Fairly simple Q, will add illustrations if necessary when I have access to proper computer. Can I vault the building I am jumping up on? Basically, by measuring *through* the building and just vaulting almost all the parts that are inconvenient I can gain a lot of height and distance. On the ither hand, by having to measure around it, Jumping will keep being significantly less mobile than Climbing (roughly equal to 1.2 version of climbing) - but that begs the question of how we determine what is the building and what is a parapet (again, presuming that the surface you intend to land on can not be vaulted/measured through)
I see an illustration is required. Is the green-ish path legal or would this unit have to take the much worse purplish path? Yes, I'm aware the green path is also a lot shorter than the purplish one
Why is this even a question?
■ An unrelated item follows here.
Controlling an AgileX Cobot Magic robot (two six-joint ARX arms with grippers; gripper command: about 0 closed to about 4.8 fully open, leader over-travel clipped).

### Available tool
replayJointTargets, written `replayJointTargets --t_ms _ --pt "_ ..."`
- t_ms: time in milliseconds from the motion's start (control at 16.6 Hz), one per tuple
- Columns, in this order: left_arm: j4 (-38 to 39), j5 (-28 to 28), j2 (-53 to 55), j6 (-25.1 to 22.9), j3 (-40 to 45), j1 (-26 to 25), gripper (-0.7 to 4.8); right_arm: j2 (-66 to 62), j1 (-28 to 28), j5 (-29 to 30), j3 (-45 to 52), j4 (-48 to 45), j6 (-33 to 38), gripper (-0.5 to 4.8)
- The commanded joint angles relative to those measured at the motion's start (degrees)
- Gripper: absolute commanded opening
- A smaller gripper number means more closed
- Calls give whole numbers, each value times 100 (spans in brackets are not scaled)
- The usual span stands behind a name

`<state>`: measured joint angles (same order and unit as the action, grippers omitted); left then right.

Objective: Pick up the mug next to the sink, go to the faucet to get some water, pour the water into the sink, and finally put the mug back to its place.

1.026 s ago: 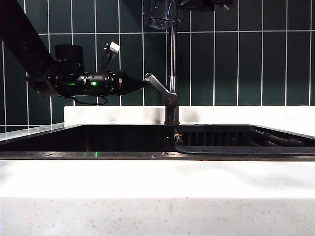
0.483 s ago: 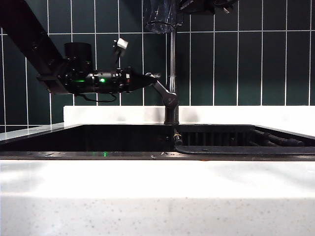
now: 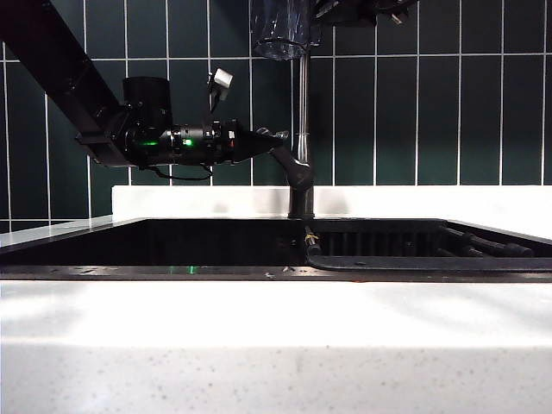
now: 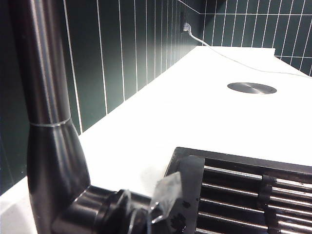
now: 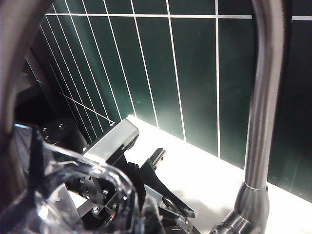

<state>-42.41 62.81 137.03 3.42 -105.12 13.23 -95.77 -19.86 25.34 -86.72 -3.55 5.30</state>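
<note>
1. Mug (image 3: 279, 30) hangs at the top edge of the exterior view, clear and faceted, just left of the faucet (image 3: 301, 112) pipe and high above the sink (image 3: 216, 244); its rim fills the near corner of the right wrist view (image 5: 73, 195).
2. Right gripper (image 3: 321, 10) sits at that same top edge, mostly cropped; its fingers are narrowed onto the mug.
3. Left gripper (image 3: 269, 138) lies level, reaching from the left over the basin, its fingers pinched shut on the faucet's angled lever (image 3: 285, 155); the left wrist view shows the lever root (image 4: 97, 209) beside the pipe.
4. Open air lies between the left arm and the sink's dark rim (image 3: 129, 272) below it.
5. Ribbed rack (image 3: 414, 246) fills the basin's right half, up to the rim.
6. White countertop (image 3: 276, 345) runs bare along the front edge; behind, a white ledge meets the green tiled wall (image 3: 431, 103).
</note>
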Motion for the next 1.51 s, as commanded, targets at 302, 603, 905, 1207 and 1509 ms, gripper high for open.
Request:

You cannot walk through terrain in any other case except where it is clearly spelled out in the rules?
Green line is the path you measure, the silhouette's position that the opponent can interact with is following the building's black outlining.
You can vault the railing/parapet on top of the building whilst following the green path in the figure below. But your suggested dark green path is illegal.
That's because the FAQ is using a fairly low building where the benefit of vaulting the building itself is next to zero. I'm intentionally using a much taller building and a unit that's standing right up against it for the simple reason that it is both very realistic and that it makes it obvious that there's major advantages and disadvantages depending on interpretation of what a vault while jumping is. Why is it illegal?
Note how Tristan painted a silhouette's position that's an estimated 3 silhouettes above the ground? That silhouette is in a position that is normally not allowed to be vaulted in. The FAQ gives no strict indication for how we are to treat what an obstacle is. We know from vaulting that the object you are standing on can be vaulted on if it has a complex shape. Why would this be different when vaulting so that it is only parapets that you are able to vault over? Also, given that on the assumption that the obstacle's position is intended to be measured from the surface you are vaulting to/from, then the rules are missing indications that we are meant to teleport the silhouette past the position that Tristan drew it in. Below is a different situation. The obstacle is 4.5" tall which means that the red Lizard TAG can't jump over it - unless there's some form of vaulting involved. Do you think that the Lizard can jump and vault over parts of that billboard?
@Mahtamori is 100% correct. If you want to make a ruling, take any legal normal non-jump vault move and try to perform it using jump (you are allowed to jump sideways). Either it’s possible or there are some special restrictions for jump vaulting.
From the rule text and designers notes it's clear the intent is for you to ignore the parapet and/or obstacles on the edge of the roof like aircon units or railings, not half the building you're jumping on to. This is stretching the rule so far I can see daylight through it.
Then the faq should say that vaulting while jumping is prohibited unless the trooper is vaulting over parapets. Super easy to fix if that’s the case. I for one welcome our new parkour TAG overlords.
The non-parapet obstacles in both the examples given are larger than the Silhouette of the Jumper so can't be vaulted. Cripes, this is giving me flashbacks to the "a circular wall will give cover from any direction" argument. Sadly as TAGs move to plastic we'll lose access to the #1 solution to these inane arguments.
It is primarily an issue of the FAQ showing the absolutely simplest situation you could possibly want to jump in. It gives very little, if any, information. Including how we are meant to place the silhouette on this path, which is quite often very decisive As for stretching it, I honestly do not agree. If a fence is 66mm tall, a Lizard can vault over it with a simple movement, if the fence is 68mm tall then it seems strange that this should not be the same if the Lizard declares a Jump and gets its booty off the ground, no? Doing the same to the edge of a building is the same situation, but further up over the ground. (A Lizard jumping clean over a 68mm would require a rules interpretation where you can string several very angular bends of perfectly straight lines together. Assuming that the silhouette/mini is traced along the line of movement and that the line measured isn't purely for the sake of measuring with no heed given to the physical practicality of holding the miniature in that spot)
If its 68mm tall you can't vault it, whether moving normally or jumping, because it's bigger than the Silhouette, I don't find that strange. Silhouette height is the cutoff of what can and can't be vaulted. No stranger than grenades that always throw their fragmentation 60mm or rifles whose bullets evaporate after 48".
Silhouette height compared to what? You've clearly made the assumption that it is compared to the ground that the unit is not traversing on. Is that assumption solidly supported by the information in the FAQ, though?
You yourself said the fence was 68mm tall, that's how I determined that it was taller than the Silhouette.
Interesting. You're saying that it is the absolute height of the object that determines if the object can be vaulted and not the amount by which your silhouette is displaced. In other words, a 3" tall building can never be vaulted up (or down) on regardless of circumstances.